À travers ses livres comme dans ses prises de position publiques, Anatole France défend une certaine idée de l’homme, fondée sur la raison, la liberté et l’esprit critique. Son regard sur la société est parfois sévère, mais son humanisme reste au centre de sa pensée.

Le prix Nobel de littérature qui lui est attribué en 1921 vient couronner une œuvre considérable.
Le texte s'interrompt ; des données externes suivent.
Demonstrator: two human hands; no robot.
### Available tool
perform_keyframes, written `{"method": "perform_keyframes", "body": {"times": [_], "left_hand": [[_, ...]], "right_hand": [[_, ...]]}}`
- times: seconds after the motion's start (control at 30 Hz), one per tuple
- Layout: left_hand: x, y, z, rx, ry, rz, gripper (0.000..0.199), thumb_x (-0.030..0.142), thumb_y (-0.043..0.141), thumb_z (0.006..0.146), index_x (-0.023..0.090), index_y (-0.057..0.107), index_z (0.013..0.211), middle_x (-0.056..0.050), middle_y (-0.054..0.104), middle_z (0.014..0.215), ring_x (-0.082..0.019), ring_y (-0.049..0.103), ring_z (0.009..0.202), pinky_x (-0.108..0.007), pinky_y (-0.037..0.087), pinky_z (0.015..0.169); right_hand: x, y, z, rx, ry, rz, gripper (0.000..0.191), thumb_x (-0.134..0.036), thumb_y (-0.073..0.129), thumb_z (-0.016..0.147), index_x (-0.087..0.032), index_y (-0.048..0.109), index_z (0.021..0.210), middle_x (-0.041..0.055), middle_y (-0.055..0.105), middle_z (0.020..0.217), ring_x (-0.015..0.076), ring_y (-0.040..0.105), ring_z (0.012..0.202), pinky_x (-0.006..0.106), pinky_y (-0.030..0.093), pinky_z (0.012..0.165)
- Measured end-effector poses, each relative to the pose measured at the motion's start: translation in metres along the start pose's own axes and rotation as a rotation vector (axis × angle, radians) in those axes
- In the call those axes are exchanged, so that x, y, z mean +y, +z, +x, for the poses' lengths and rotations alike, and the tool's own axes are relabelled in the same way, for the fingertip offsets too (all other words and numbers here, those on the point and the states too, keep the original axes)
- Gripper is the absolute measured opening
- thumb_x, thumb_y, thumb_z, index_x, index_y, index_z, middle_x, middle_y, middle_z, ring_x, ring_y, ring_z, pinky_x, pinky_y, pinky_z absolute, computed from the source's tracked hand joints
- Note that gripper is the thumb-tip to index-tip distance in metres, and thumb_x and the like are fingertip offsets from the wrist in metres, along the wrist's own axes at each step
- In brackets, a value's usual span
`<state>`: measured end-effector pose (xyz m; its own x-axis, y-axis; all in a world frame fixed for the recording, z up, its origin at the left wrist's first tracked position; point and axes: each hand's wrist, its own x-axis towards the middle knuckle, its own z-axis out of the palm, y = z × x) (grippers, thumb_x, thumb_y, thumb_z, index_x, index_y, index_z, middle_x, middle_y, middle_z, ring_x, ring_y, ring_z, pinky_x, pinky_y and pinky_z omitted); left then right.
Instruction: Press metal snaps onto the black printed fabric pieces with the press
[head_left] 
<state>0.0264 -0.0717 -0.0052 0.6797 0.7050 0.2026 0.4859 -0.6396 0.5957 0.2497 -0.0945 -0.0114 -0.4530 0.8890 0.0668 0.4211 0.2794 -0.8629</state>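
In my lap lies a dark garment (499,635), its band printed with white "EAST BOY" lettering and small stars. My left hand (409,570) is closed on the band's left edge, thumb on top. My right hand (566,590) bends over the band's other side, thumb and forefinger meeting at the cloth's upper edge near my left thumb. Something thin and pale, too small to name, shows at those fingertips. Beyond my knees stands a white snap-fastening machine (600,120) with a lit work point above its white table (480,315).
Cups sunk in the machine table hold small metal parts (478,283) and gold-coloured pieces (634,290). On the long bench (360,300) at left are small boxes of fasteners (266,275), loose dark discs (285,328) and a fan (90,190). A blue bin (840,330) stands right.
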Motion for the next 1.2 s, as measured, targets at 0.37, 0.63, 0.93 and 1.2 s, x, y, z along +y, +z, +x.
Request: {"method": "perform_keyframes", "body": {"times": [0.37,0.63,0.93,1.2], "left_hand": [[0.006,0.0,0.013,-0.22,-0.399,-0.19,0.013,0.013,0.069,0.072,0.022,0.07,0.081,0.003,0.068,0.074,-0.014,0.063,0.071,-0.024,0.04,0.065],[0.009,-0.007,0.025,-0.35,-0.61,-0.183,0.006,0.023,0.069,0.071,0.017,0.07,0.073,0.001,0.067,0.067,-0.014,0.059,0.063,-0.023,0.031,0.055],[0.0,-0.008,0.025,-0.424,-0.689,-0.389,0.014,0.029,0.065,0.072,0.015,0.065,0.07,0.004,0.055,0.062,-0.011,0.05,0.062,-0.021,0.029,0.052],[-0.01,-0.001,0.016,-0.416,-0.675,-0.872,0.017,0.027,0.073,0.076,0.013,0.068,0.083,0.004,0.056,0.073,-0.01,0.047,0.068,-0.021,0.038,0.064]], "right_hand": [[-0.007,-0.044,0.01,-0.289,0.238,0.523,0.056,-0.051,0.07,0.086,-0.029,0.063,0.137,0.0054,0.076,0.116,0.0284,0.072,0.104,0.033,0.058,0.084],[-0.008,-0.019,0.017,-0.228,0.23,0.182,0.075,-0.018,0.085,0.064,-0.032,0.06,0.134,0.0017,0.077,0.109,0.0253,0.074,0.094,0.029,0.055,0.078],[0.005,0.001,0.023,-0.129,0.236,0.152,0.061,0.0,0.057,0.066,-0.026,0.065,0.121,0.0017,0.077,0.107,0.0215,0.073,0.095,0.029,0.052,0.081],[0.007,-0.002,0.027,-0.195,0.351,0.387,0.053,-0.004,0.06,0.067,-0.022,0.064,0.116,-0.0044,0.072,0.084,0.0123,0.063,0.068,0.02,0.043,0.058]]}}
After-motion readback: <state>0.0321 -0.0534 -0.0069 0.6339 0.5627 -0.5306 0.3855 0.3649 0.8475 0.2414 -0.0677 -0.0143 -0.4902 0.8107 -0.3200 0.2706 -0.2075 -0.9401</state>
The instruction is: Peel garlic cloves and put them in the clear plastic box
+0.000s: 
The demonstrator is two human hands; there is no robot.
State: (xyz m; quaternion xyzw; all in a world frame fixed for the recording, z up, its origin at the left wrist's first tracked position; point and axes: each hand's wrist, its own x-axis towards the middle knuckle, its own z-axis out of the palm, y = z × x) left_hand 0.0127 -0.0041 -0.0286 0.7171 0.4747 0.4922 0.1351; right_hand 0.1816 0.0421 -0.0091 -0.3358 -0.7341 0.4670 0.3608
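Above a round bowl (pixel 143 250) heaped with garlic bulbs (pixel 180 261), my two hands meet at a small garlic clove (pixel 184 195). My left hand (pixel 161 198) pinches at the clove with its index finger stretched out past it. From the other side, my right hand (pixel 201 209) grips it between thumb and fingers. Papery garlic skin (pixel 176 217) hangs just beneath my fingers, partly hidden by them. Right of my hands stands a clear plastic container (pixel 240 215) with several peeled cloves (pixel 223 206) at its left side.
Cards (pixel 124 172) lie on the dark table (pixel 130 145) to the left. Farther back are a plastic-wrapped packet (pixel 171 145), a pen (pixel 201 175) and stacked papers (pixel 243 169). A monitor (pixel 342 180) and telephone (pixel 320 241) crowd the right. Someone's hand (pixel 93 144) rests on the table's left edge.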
Ses romans, ses essais et ses réflexions sur la société témoignent d’une époque où l’écrivain pouvait aussi prendre pleinement part aux débats de son temps.

Anatole France

Anatole France - Mercredi en Poésie

Poèmes choisis 

À la lumière

Dans l’essaim nébuleux des constellations,
Ô toi qui naquis la première,
Ô nourrice des fleurs et des fruits, ô Lumière,
Blanche mère des visions,

Tu nous viens du soleil à travers les doux voiles
Des vapeurs flottantes dans l’air :
La vie alors s’anime et, sous ton frisson clair,
Sourit, ô fille des étoiles !

Salut ! car avant toi les choses n’étaient pas.
Salut ! douce ; salut ! puissante.
Salut ! de mes regards conductrice innocente
Et conseillère de mes pas.

Par toi sont les couleurs et les formes divines,
Par toi, tout ce que nous aimons.
Tu fais briller la neige à la cime des monts,
Tu charmes le bord des ravines.

Tu fais sous le ciel bleu fleurir les colibris
Dans les parfums et la rosée ;
Et la grâce décente avec toi s’est posée
Sur les choses que tu chéris.

Le matin est joyeux de tes bonnes caresses ;
Tu donnes aux nuits la douceur,
Aux bois l’ombre mouvante et la molle épaisseur
Que cherchent les jeunes tendresses.

Par toi la mer profonde a de vivantes fleurs
Et de blonds nageurs que tu dores.
Au ciel humide encore et pur, tes météores
Prêtent l’éclat des sept couleurs.

Lumière, c’est par toi que les femmes sont belles
Sous ton vêtement glorieux ;
Et tes chères clartés, en passant par leurs yeux,
Versent des délices nouvelles.

Leurs oreilles te font un trône oriental
Où tu brilles dans une gemme,
Et partout où tu luis, tu restes, toi que j’aime,
Vierge comme en ton jour natal.

Sois ma force, ô Lumière ! et puissent mes pensées,
Belles et simples comme toi,
Dans la grâce et la paix, dérouler sous ta foi
Leurs formes toujours cadencées !

Donne à mes yeux heureux de voir longtemps encor,
En une volupté sereine,
La Beauté se dressant marcher comme une reine
Sous ta chaste couronne d’or.

Et, lorsque dans son sein la Nature des choses
Formera mes destins futurs,
Reviens baigner, reviens nourrir de tes flots purs
Mes nouvelles métamorphoses.

Âmes obscures

Tout dans l’immuable Nature
Est miracle aux petits enfants :
Ils naissent, et leur âme obscure
Éclôt dans des enchantements.

Le reflet de cette magie
Donne à leur regard un rayon.
Déjà la belle illusion
Excite leur frêle énergie.

L’inconnu, l’inconnu divin,
Les baigne comme une eau profonde ;
On les presse, on leur parle en vain :
Ils habitent un autre monde ;

Leurs yeux purs, leurs yeux grands ouverts
S’emplissent de rêves étranges.
Oh ! qu’ils sont beaux, ces petits anges
Perdus dans l’antique univers !

Leur tête légère et ravie
Songe tandis que nous pensons ;
Ils font de frissons en frissons
La découverte de la vie.

Le désir

Je sais la vanité de tout désir profane.
A peine gardons-nous de tes amours défunts,
Femme, ce que la fleur qui sur ton sein se fane
Y laisse d’âme et de parfums.

Ils n’ont, les plus beaux bras, que des chaînes d’argile,
Indolentes autour du col le plus aimé ;
Avant d’être rompu leur doux cercle fragile
Ne s’était pas même fermé.

Mélancolique nuit des chevelures sombres,
A quoi bon s’attarder dans ton enivrement,
Si, comme dans la mort, nul ne peut sous tes ombres
Se plonger éternellement ?

Narines qui gonflez vos ailes de colombe,
Avec les longs dédains d’une belle fierté,
Pour la dernière fois, à l’odeur de la tombe,
Vous aurez déjà palpité.

Lèvres, vivantes fleurs, nobles roses sanglantes,
Vous épanouissant lorsque nous vous baisons,
Quelques feux de cristal en quelques nuits brûlantes
Sèchent vos brèves floraisons.

Où tend le vain effort de deux bouches unies ?
Le plus long des baisers trompe notre dessein ;
Et comment appuyer nos langueurs infinies
Sur la fragilité d’un sein ?

Poèmes publiés dans le recueil Les poèmes dorés (1873).